La linea del presidente, però, è chiara: il nuovo allenatore dovrà utilizzare e valorizzare l’intero organico. Non una rosa ridotta a pochi punti fermi, ma un gruppo ampio da coinvolgere nel corso della stagione.
«Io mi sono battuto per le 5 sostituzioni», ricorda De Laurentiis. Poi spiega il senso della sua impostazione: con i tre cambi, sostiene, gli interventi arrivavano quasi sempre a partita ormai inoltrata. «Io invece offro all’allenatore una doppia squadra valida, quindi tutta la rosa deve essere valorizzata e i calciatori vengono valorizzati solo se trovano minuti in campo, altrimenti parte la depressione».
La scelta dei ritiri italiani
Il Napoli resterà dunque fedele alla formula del ritiro tradizionale. Prima la Val di Sole, poi l’Abruzzo: due sedi ormai centrali nella preparazione estiva azzurra. De Laurentiis rivendica anche la decisione di non accettare tournée internazionali per le amichevoli precampionato.

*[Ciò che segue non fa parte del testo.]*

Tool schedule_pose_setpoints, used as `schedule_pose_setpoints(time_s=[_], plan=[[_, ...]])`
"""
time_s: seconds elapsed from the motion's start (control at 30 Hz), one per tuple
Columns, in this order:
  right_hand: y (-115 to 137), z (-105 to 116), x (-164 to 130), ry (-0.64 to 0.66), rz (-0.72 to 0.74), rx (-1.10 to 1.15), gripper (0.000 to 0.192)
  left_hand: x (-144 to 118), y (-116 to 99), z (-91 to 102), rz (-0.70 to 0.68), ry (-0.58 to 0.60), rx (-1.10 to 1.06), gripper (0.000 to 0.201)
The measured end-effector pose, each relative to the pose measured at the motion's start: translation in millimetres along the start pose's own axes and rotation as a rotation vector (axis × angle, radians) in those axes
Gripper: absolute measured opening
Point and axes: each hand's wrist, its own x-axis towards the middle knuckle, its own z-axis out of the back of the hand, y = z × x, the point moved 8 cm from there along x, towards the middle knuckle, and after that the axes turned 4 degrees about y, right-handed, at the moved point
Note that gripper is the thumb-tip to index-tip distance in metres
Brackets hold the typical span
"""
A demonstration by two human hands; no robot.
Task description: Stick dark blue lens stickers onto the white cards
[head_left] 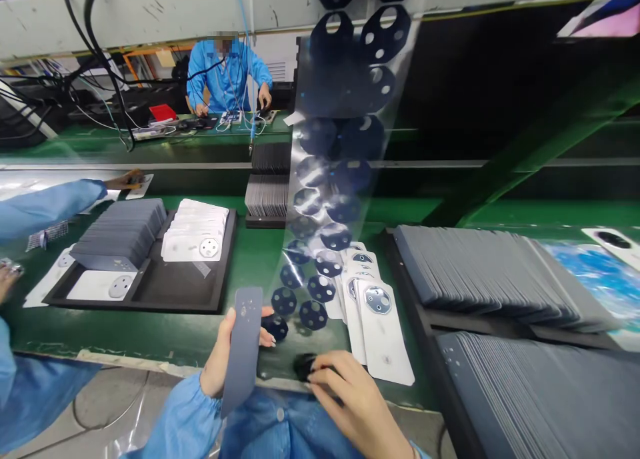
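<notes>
An electronics assembly line. Green-topped workbenches [150, 342] carry black trays [190, 286] of stacked grey phone back covers [120, 236]. A blue-smocked co-worker [225, 72] sits opposite.

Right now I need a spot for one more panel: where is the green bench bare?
Bare green lies between the black tray and the hanging film strip, and along the near edge below the tray. It is crowded right of the left hand: white cards overlap there, then grey panel stacks.
</notes>
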Motion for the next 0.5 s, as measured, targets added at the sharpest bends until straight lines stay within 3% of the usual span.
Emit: schedule_pose_setpoints(time_s=[0.1,0.2,0.27,0.33,0.4,0.5], plan=[[-12,5,-5,0.048,-0.254,0.417,0.012,-8,-15,11.2,-0.184,-0.105,0.118,0.067],[-23,14,-16,-0.161,-0.517,0.713,0.021,-22,-17,2.8,-0.283,-0.122,0.198,0.056],[-25,16,-24,-0.339,-0.649,0.851,0.027,-31,-7,-7.8,-0.245,-0.134,0.232,0.049],[-19,12,-25,-0.412,-0.704,0.945,0.030,-37,8,-17.5,-0.178,-0.172,0.273,0.040],[-10,6,-20,-0.403,-0.687,0.991,0.032,-43,19,-24.8,-0.147,-0.222,0.318,0.030],[-1,3,-16,-0.417,-0.700,0.994,0.033,-56,17,-26.3,-0.230,-0.358,0.332,0.026]])
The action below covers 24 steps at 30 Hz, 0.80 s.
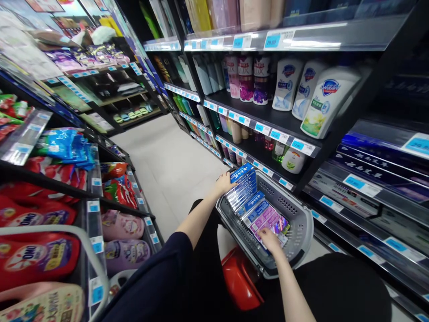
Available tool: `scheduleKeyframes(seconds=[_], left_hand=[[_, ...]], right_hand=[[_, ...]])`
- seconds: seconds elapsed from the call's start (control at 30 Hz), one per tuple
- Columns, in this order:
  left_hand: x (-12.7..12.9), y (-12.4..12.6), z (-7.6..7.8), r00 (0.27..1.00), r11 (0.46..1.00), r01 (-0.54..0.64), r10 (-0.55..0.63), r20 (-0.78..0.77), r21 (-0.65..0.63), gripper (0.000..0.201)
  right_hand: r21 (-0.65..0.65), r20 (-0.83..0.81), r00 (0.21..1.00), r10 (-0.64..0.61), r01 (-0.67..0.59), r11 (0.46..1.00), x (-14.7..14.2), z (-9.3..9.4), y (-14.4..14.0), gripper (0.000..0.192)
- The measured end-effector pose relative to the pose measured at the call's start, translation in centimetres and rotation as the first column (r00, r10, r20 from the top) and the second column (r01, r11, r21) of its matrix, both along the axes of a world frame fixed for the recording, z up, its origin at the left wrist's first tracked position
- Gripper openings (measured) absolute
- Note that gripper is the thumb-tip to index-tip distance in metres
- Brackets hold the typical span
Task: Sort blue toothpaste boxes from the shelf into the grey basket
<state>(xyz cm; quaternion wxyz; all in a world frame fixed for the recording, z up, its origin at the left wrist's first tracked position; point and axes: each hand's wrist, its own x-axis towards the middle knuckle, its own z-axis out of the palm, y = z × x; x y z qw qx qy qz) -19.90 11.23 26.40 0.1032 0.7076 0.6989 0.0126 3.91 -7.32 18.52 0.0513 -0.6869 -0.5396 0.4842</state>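
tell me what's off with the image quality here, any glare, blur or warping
Head view: wide-angle warping bows the right-hand shelves and leans the aisle; bright glare washes out the clear shelf-edge strip at the top and the price strip at far left; the far end of the aisle is soft and overexposed; the grey basket, the boxes in it and both hands, left hand and right hand, stay fairly sharp.

Grey plastic basket (298,232) w/ perforated matt walls, glossy cardboard boxes (246,190) inside, shiny plastic bottles (326,105) on shelf.
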Motion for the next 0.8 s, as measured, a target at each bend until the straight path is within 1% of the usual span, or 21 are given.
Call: scheduleKeyframes(seconds=[0.1, 0.2, 0.47, 0.8], left_hand=[[0.02, 0.29, -0.62, 1.0, 1.0, -0.002, 0.002, 0.0, 0.0, 0.062], [0.04, 0.52, -0.89, 1.0, 1.0, 0.003, -0.003, 0.005, -0.001, 0.063], [-0.09, 0.64, -0.62, 0.998, 0.999, 0.039, -0.038, 0.046, -0.036, 0.067], [0.01, 1.08, -0.85, 0.995, 0.997, 0.06, -0.055, 0.079, -0.054, 0.074]], right_hand=[[0.002, 0.0, 1.0, 0.003, -0.003, 1.0, -0.15, 0.04, 0.11, 0.031], [-0.003, -0.007, 1.0, 0.005, -0.005, 1.0, -0.22, 0.09, 0.18, 0.03], [-0.004, -0.02, 1.0, 0.011, -0.011, 1.0, -0.43, 0.11, 0.27, 0.028], [-0.01, -0.02, 1.0, 0.013, -0.013, 1.0, -0.47, 0.72, 0.27, 0.028]])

«Io ho sempre detto che il ritiro tradizionale è importante. C’è un italo-americano che mi offre sempre tanti milioni per andare a giocare in giro per il mondo in estate, ma io ho sempre detto di no. Quest’anno mi hanno scritto di nuovo, ma ho fatto delle richieste molto elevate e non si sono fatti sentire più».
La stagione avrà anche un valore simbolico particolare: il Napoli compie cento anni. Il club vuole celebrare la ricorrenza lungo tutto l’arco dell’anno, non con un singolo evento. «Abbiamo in programma una serie imponente di eventi e appuntamenti», annuncia De Laurentiis, parlando di «una grande opportunità per rilanciare il brand Napoli».
Centenario, campionato e Champions
Gli obiettivi sportivi restano ambiziosi. De Laurentiis non sceglie tra Serie A ed Europa e lega il prossimo percorso alla necessità di competere su più fronti. «Per me è importante il campionato, ma anche la Champions League. Lo scorso anno purtroppo non è andata bene in Europa, ma abbiamo conquistato un ottimo secondo posto. L’anno prossimo magari faremo meglio. Vorrei un terzo scudetto o un bel cammino in Champions? Uno non esclude l’altro».
Alla presentazione partecipano anche i rappresentanti dei territori che ospiteranno il Napoli. Maurizio Rossini, amministratore delegato del Trentino Marketing, ricorda il legame costruito nel tempo: «Con il Napoli abbiamo fatto un percorso molto lungo, tante persone lavorano per garantire la migliore ospitalità possibile».
Da Dimaro Folgarida arriva l’attesa del sindaco Marco Panciera: «Aspettiamo il Napoli, sarà una grande festa per Dimaro e per la Val di Sole». Sulla stessa linea Luciano Rizzi, presidente Apt Val di Sole: «La proposta sarà sempre molto ricca per chi ci verrà a trovare».
Per l’Abruzzo, l’assessore regionale al Bilancio e allo Sport Mario Quaglieri sottolinea la continuità dell’accordo: «Il presidente ha voluto mantenere le stesse condizioni nell’accordo, nonostante sia cambiato lo status del club». Angelo Caruso, sindaco di Castel di Sangro, richiama il rapporto nato nel 2020: «Dal 2020 stiamo portando avanti questo percorso col Napoli, abbiamo avuto anche la fortuna di vedere diversi trofei vinti dal club azzurro». A chiudere il quadro organizzativo è Gianluca Baiesi, stadium manager della SSC Napoli: «Abbiamo in programma un miglioramento del villaggio, sia a Dimaro che a Castel di Sangro».